• AIM OF THE EXERCISE: Images are to be left out; everything else in the listing should be repeated exactly.

• COLLECTED DATA:
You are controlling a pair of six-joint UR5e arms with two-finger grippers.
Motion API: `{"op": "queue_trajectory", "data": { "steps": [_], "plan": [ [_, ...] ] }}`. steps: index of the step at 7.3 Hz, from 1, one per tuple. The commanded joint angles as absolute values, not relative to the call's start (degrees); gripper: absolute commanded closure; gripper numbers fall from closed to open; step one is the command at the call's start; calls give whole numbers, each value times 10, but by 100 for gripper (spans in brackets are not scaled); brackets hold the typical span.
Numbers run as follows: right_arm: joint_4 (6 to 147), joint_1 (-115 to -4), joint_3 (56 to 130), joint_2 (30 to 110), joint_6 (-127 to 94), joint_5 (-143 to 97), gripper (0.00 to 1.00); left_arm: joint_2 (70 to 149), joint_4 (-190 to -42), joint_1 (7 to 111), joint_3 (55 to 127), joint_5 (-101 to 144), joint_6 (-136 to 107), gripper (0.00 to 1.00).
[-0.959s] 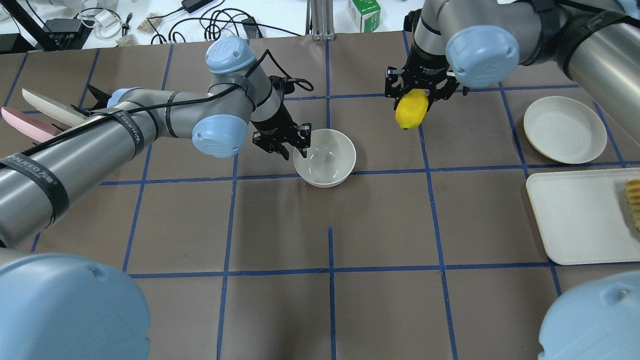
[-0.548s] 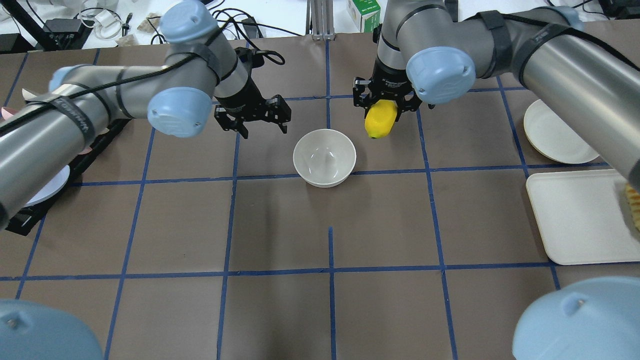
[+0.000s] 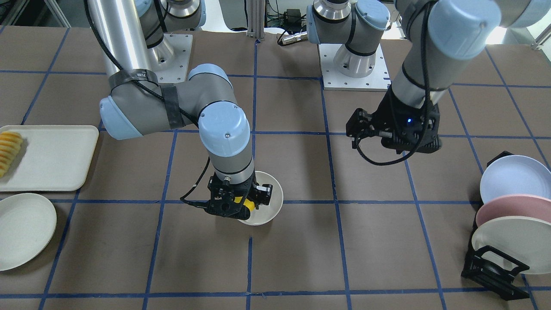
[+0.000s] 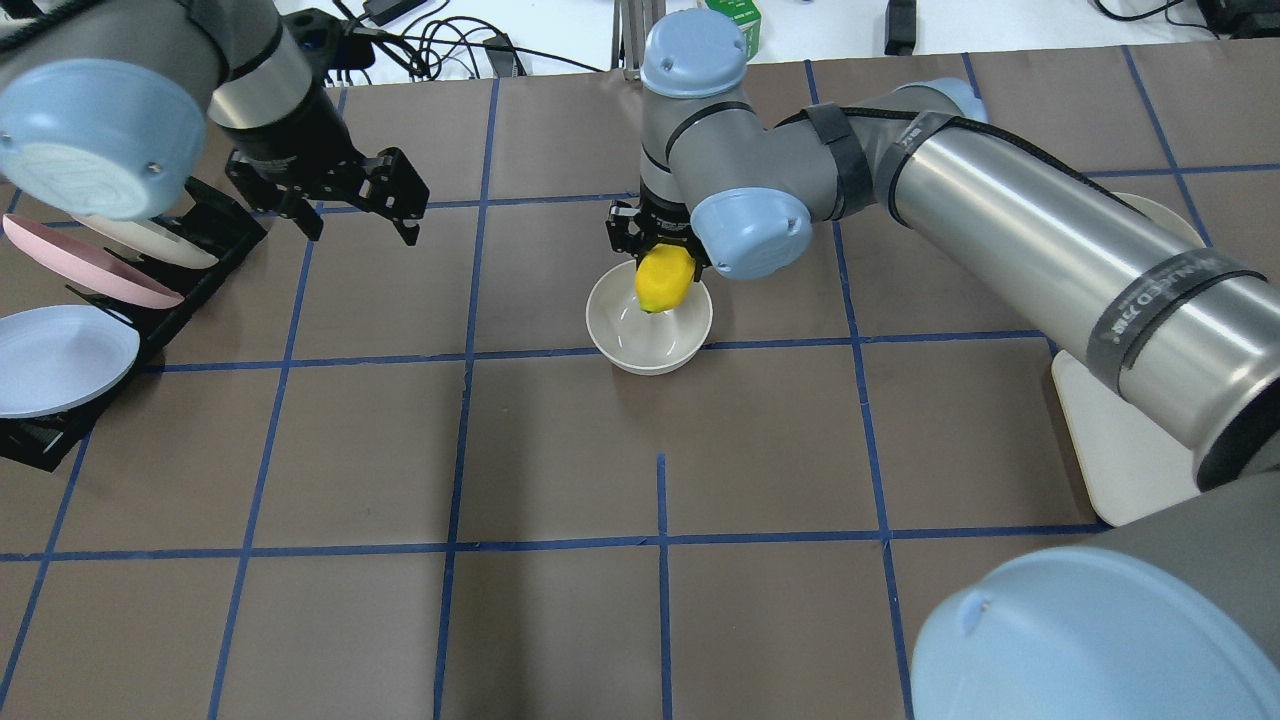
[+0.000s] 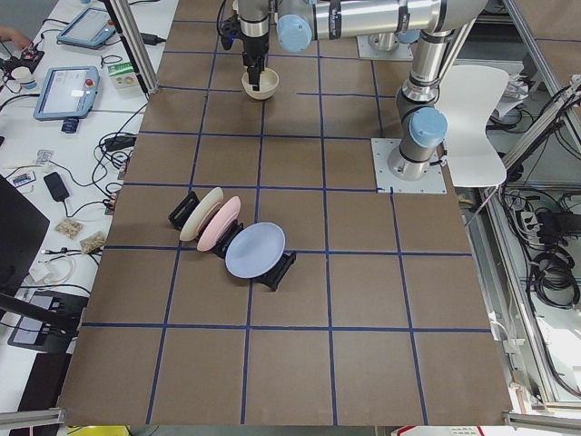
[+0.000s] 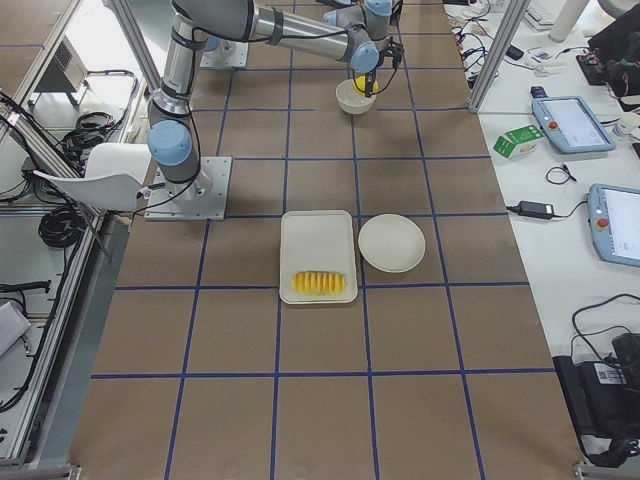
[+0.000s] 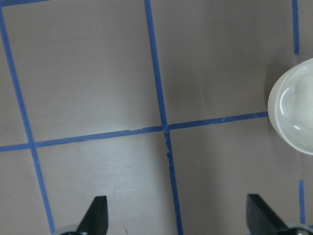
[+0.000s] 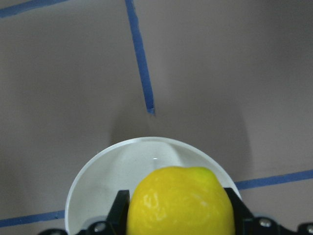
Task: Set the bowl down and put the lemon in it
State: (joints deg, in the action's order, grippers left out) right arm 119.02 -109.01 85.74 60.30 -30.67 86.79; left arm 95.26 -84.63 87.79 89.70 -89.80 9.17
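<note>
The off-white bowl (image 4: 640,345) stands upright on the brown table near the middle; it also shows in the front view (image 3: 272,194) and the right wrist view (image 8: 105,183). My right gripper (image 4: 662,272) is shut on the yellow lemon (image 4: 664,281) and holds it tip down over the bowl's far half, at about rim height. I cannot tell whether the lemon (image 8: 178,203) touches the bowl. My left gripper (image 4: 362,232) is open and empty above bare table, well to the bowl's left. The left wrist view shows the bowl (image 7: 296,115) at its right edge.
A black rack (image 4: 200,265) with pastel plates stands at the left edge, close to my left gripper. A white tray (image 3: 51,155) with sliced yellow food (image 3: 8,148) and a flat off-white plate (image 3: 21,228) lie on my right side.
My right gripper has carried the lemon leftward until it is over the bowl. My left gripper has drawn back from the bowl, to the left and farther away, staying open.
</note>
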Motion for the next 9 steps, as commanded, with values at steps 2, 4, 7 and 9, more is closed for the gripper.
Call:
{"op": "queue_trajectory", "data": {
  "steps": [2,4,7,9],
  "plan": [
    [1234,-1114,891,589,-332,871,80,907,-870,872,901,-896,99,0],
    [1256,-1114,917,583,-327,871,52,893,-869,873,901,-860,98,0],
    [1245,-1114,912,596,-323,869,0,899,-874,870,886,-862,91,0],
    [1218,-1107,909,644,-323,871,0,887,-888,867,882,-862,91,0]
  ]
}}
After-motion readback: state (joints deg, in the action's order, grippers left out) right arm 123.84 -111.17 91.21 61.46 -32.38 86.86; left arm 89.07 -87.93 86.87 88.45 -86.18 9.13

• RESPONSE TO THIS EXERCISE:
You are controlling a pair of six-joint UR5e arms with two-finger grippers.
Motion API: `{"op": "queue_trajectory", "data": { "steps": [_], "plan": [ [_, ...] ] }}`. steps: index of the step at 7.3 Hz, from 1, one per tuple. The commanded joint angles as absolute values, not relative to the call's start (degrees); gripper: absolute commanded closure; gripper numbers fall from closed to open; step one is the command at the call's start; calls give whole numbers, each value times 10, but by 100 for gripper (spans in brackets are not scaled); brackets hold the typical span.
Numbers run as follows: right_arm: joint_4 (6 to 147), joint_1 (-115 to -4), joint_3 (56 to 130), joint_2 (30 to 110), joint_6 (-127 to 94), joint_5 (-143 to 97), gripper (0.00 to 1.00); left_arm: joint_2 (70 to 149), joint_4 (-190 to -42), joint_1 (7 to 111), joint_3 (55 to 127), joint_5 (-101 to 144), joint_6 (-136 to 107), gripper (0.00 to 1.00).
[-0.959s] 
[-0.548s] 
[+0.000s] 
[+0.000s] 
[+0.000s] 
[+0.000s] 
[+0.000s] 
[+0.000s] 
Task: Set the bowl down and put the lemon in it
State: (joints deg, in the action's order, grippers left out) right arm 119.02 -109.01 85.74 60.30 -30.67 86.79; left arm 95.26 -84.63 87.79 89.70 -89.80 9.17
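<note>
The off-white bowl (image 4: 640,345) stands upright on the brown table near the middle; it also shows in the front view (image 3: 272,194) and the right wrist view (image 8: 105,183). My right gripper (image 4: 662,272) is shut on the yellow lemon (image 4: 664,281) and holds it tip down over the bowl's far half, at about rim height. I cannot tell whether the lemon (image 8: 178,203) touches the bowl. My left gripper (image 4: 362,232) is open and empty above bare table, well to the bowl's left. The left wrist view shows the bowl (image 7: 296,115) at its right edge.
A black rack (image 4: 200,265) with pastel plates stands at the left edge, close to my left gripper. A white tray (image 3: 51,155) with sliced yellow food (image 3: 8,148) and a flat off-white plate (image 3: 21,228) lie on my right side.
My right gripper has carried the lemon leftward until it is over the bowl. My left gripper has drawn back from the bowl, to the left and farther away, staying open.
</note>
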Motion for the next 9 steps, as commanded, with values at steps 2, 4, 7 and 9, more is closed for the gripper.
Call:
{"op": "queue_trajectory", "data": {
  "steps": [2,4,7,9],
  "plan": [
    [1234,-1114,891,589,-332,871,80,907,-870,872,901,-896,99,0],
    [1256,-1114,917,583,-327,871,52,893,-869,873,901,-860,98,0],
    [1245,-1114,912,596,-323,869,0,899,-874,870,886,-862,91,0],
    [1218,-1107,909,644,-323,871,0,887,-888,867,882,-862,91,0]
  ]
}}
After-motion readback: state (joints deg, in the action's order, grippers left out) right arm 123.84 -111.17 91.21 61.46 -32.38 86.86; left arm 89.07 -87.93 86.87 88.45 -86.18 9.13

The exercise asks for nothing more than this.